(Records from a dataset)
[Start of section]

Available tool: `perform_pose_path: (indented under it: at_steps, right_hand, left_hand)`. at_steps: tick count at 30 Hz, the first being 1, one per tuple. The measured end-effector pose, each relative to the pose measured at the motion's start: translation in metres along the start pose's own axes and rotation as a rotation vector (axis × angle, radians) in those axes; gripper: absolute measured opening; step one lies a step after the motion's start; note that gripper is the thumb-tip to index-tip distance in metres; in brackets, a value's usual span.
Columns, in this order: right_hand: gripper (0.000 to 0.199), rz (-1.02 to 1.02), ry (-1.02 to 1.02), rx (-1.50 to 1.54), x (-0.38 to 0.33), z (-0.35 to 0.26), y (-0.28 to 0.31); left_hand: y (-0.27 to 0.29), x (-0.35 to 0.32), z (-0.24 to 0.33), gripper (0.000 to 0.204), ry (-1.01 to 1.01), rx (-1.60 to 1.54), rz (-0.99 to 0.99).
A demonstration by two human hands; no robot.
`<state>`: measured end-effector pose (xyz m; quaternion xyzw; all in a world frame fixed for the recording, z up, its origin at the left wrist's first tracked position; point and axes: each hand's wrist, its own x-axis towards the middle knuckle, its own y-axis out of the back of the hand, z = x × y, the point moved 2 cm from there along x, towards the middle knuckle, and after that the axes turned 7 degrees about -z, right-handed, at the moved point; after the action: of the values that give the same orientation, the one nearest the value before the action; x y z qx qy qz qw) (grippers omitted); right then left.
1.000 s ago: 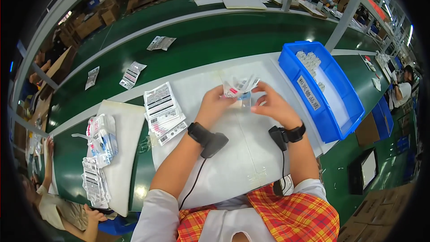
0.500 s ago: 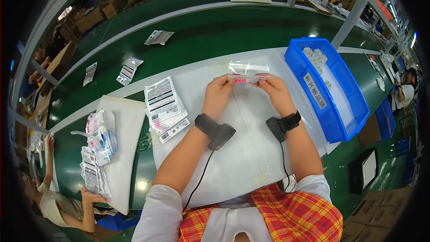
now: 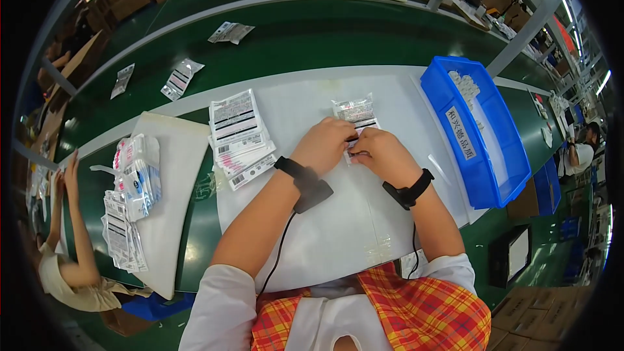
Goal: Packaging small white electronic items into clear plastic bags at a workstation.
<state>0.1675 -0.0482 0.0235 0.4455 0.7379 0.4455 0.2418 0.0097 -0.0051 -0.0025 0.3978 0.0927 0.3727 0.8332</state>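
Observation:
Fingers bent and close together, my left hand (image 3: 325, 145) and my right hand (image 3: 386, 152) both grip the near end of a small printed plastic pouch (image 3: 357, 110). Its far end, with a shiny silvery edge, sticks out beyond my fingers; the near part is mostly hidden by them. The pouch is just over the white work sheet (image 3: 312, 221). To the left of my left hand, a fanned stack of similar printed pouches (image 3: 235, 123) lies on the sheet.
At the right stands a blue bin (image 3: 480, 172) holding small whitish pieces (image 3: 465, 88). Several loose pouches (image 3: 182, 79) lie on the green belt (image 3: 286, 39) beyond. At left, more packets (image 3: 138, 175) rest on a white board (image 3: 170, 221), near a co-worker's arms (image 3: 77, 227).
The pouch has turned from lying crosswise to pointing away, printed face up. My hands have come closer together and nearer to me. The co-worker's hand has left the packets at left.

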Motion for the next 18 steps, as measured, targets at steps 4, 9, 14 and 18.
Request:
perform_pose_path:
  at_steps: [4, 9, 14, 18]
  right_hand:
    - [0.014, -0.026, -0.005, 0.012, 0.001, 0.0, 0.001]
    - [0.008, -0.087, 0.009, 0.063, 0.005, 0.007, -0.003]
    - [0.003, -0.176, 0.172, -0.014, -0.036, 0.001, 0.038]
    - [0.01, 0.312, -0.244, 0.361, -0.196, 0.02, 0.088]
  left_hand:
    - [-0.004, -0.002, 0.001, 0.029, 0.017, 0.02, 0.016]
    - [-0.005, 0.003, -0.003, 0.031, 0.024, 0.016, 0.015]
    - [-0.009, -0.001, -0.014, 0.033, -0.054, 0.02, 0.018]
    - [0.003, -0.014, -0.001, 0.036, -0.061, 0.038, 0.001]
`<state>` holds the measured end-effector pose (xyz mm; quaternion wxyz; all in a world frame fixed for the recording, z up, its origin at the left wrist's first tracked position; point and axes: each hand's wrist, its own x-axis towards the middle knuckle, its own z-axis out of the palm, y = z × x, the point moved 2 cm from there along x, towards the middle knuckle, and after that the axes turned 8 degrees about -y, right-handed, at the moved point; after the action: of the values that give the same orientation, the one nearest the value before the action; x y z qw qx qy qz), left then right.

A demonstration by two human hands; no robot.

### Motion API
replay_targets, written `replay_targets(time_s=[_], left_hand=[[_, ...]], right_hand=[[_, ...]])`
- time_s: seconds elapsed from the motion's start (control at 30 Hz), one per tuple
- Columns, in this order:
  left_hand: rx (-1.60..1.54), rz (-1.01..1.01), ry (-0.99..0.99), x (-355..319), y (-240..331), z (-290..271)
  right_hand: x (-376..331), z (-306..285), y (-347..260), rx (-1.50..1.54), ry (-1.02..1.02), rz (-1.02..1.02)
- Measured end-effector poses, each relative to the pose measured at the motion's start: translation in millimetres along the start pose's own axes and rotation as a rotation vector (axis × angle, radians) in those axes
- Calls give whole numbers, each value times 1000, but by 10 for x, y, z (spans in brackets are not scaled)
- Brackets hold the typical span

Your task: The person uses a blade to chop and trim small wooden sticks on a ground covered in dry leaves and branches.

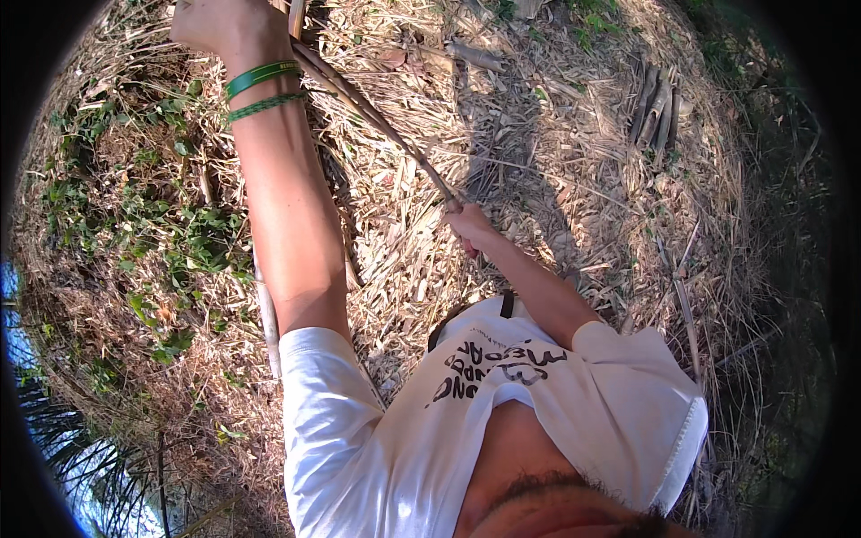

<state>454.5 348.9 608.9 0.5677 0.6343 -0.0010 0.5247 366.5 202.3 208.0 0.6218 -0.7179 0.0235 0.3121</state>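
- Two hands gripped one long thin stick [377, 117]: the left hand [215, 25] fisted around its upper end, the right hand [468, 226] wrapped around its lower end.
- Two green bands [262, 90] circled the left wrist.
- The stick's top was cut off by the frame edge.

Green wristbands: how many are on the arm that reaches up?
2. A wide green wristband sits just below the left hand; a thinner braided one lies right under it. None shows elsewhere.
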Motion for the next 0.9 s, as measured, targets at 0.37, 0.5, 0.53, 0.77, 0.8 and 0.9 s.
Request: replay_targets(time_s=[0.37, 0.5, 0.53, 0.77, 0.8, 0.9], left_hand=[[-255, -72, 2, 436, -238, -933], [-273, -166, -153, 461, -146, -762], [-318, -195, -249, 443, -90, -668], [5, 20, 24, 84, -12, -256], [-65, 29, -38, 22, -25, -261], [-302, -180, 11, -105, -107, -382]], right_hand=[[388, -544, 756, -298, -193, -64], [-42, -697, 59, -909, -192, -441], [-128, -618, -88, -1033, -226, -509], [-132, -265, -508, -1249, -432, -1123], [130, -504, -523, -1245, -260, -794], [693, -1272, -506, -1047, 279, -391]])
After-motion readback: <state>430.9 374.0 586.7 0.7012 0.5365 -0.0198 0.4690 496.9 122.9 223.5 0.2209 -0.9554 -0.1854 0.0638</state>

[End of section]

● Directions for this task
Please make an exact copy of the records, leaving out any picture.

● Task result
Available tool: `perform_pose_path: (indented under it: at_steps, right_hand, left_hand)`. at_steps: tick count at 30 Hz, the first being 1, one per tuple. The measured end-effector pose, each relative to the pose measured at the motion's start: translation in metres along the start pose's own axes and rotation as a rotation vector (axis × angle, radians) in those axes; gripper: absolute measured opening; step one lies a step after the motion's start; note that gripper is the thumb-tip to index-tip distance in metres; in brackets, a value's usual span.
Columns, in this order: right_hand: gripper (0.000 to 0.199), rz (-1.02 to 1.02), ry (-1.02 to 1.02), rx (-1.50 to 1.54), x (-0.38 to 0.33), z (-0.35 to 0.26), y (-0.28 to 0.31); left_hand: y (-0.27 to 0.29), x (-0.35 to 0.32), z (-0.24 to 0.33), gripper (0.000 to 0.204), ry (-1.01 to 1.01), rx (-1.60 to 1.54), rz (-0.99 to 0.99).
A demonstration by two human hands; no robot.
`<state>`: measured end-effector pose (xyz m; quaternion xyzw; all in a world frame fixed for the recording, z up, its origin at the left wrist's first tracked position; point and axes: each hand's wrist, its own x-axis towards the middle knuckle, its own y-axis out of the back of the hand, z = x × y, the point moved 2 cm from there along x, towards the middle knuckle, and after that the axes turned 7 degrees about -z, right-handed, at the moved point; after the action: of the values that give the same orientation, the one nearest the value before the action; x y z qx qy qz qw) (grippers omitted); right then left.
1.000 s ago: 
0.500 s ago: 
now: 
Goal: Packaging small white electronic items into clear plastic bags at a workstation.
<state>0.1675 -0.0482 0.0235 0.4455 0.7379 0.4455 0.2418 0.0097 -0.0051 -0.0025 0.3978 0.0927 0.3727 0.8332</state>
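Observation:
Fingers bent and close together, my left hand (image 3: 325, 145) and my right hand (image 3: 386, 152) both grip the near end of a small printed plastic pouch (image 3: 357, 110). Its far end, with a shiny silvery edge, sticks out beyond my fingers; the near part is mostly hidden by them. The pouch is just over the white work sheet (image 3: 312, 221). To the left of my left hand, a fanned stack of similar printed pouches (image 3: 235, 123) lies on the sheet.
At the right stands a blue bin (image 3: 480, 172) holding small whitish pieces (image 3: 465, 88). Several loose pouches (image 3: 182, 79) lie on the green belt (image 3: 286, 39) beyond. At left, more packets (image 3: 138, 175) rest on a white board (image 3: 170, 221), near a co-worker's arms (image 3: 77, 227).
The pouch has turned from lying crosswise to pointing away, printed face up. My hands have come closer together and nearer to me. The co-worker's hand has left the packets at left.
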
Motion for the next 18 steps, as measured, targets at steps 4, 9, 14 and 18.
Request:
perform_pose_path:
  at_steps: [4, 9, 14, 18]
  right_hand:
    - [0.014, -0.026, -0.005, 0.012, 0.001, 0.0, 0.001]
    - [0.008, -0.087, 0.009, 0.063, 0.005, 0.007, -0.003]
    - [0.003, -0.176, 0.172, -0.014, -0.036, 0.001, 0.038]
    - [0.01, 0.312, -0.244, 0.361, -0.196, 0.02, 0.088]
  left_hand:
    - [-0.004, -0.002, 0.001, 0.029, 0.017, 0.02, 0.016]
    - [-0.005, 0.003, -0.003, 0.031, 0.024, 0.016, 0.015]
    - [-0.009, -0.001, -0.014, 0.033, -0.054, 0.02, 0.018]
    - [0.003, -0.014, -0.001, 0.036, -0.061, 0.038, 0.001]
`<state>` holds the measured end-effector pose (xyz mm; quaternion wxyz; all in a world frame fixed for the recording, z up, its origin at the left wrist's first tracked position; point and axes: each hand's wrist, its own x-axis towards the middle knuckle, its own z-axis out of the palm, y = z × x, the point moved 2 cm from there along x, towards the middle knuckle, and after that the axes turned 8 degrees about -y, right-handed, at the moved point; after the action: of the values that give the same orientation, the one nearest the value before the action; x y z qw qx qy qz), left then right.

A demonstration by two human hands; no robot.

### Motion API
replay_targets, written `replay_targets(time_s=[_], left_hand=[[_, ...]], right_hand=[[_, ...]])`
- time_s: seconds elapsed from the motion's start (control at 30 Hz), one per tuple
- Columns, in this order:
  left_hand: rx (-1.60..1.54), rz (-1.01..1.01), ry (-0.99..0.99), x (-355..319), y (-240..331), z (-290..271)
  right_hand: x (-376..331), z (-306..285), y (-347..260), rx (-1.50..1.54), ry (-1.02..1.02), rz (-1.02..1.02)
- Measured end-effector poses, each relative to the pose measured at the motion's start: translation in millimetres along the start pose's own axes and rotation as a rotation vector (axis × angle, radians) in those axes
- Calls give whole numbers, each value times 1000, but by 10 for x, y, z (spans in brackets are not scaled)
- Brackets hold the typical span

Your task: The person uses a blade to chop and trim small wooden sticks on a ground covered in dry leaves and branches.


<state>454.5 348.9 608.9 0.5677 0.6343 -0.0010 0.5247 366.5 202.3 208.0 0.6218 -0.7179 0.0235 0.3121</state>
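- Two hands gripped one long thin stick [377, 117]: the left hand [215, 25] fisted around its upper end, the right hand [468, 226] wrapped around its lower end.
- Two green bands [262, 90] circled the left wrist.
- The stick's top was cut off by the frame edge.

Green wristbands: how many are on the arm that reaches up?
2. A wide green wristband sits just below the left hand; a thinner braided one lies right under it. None shows elsewhere.
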Motion for the next 0.9 s, as measured, targets at 0.37, 0.5, 0.53, 0.77, 0.8 and 0.9 s.
Request: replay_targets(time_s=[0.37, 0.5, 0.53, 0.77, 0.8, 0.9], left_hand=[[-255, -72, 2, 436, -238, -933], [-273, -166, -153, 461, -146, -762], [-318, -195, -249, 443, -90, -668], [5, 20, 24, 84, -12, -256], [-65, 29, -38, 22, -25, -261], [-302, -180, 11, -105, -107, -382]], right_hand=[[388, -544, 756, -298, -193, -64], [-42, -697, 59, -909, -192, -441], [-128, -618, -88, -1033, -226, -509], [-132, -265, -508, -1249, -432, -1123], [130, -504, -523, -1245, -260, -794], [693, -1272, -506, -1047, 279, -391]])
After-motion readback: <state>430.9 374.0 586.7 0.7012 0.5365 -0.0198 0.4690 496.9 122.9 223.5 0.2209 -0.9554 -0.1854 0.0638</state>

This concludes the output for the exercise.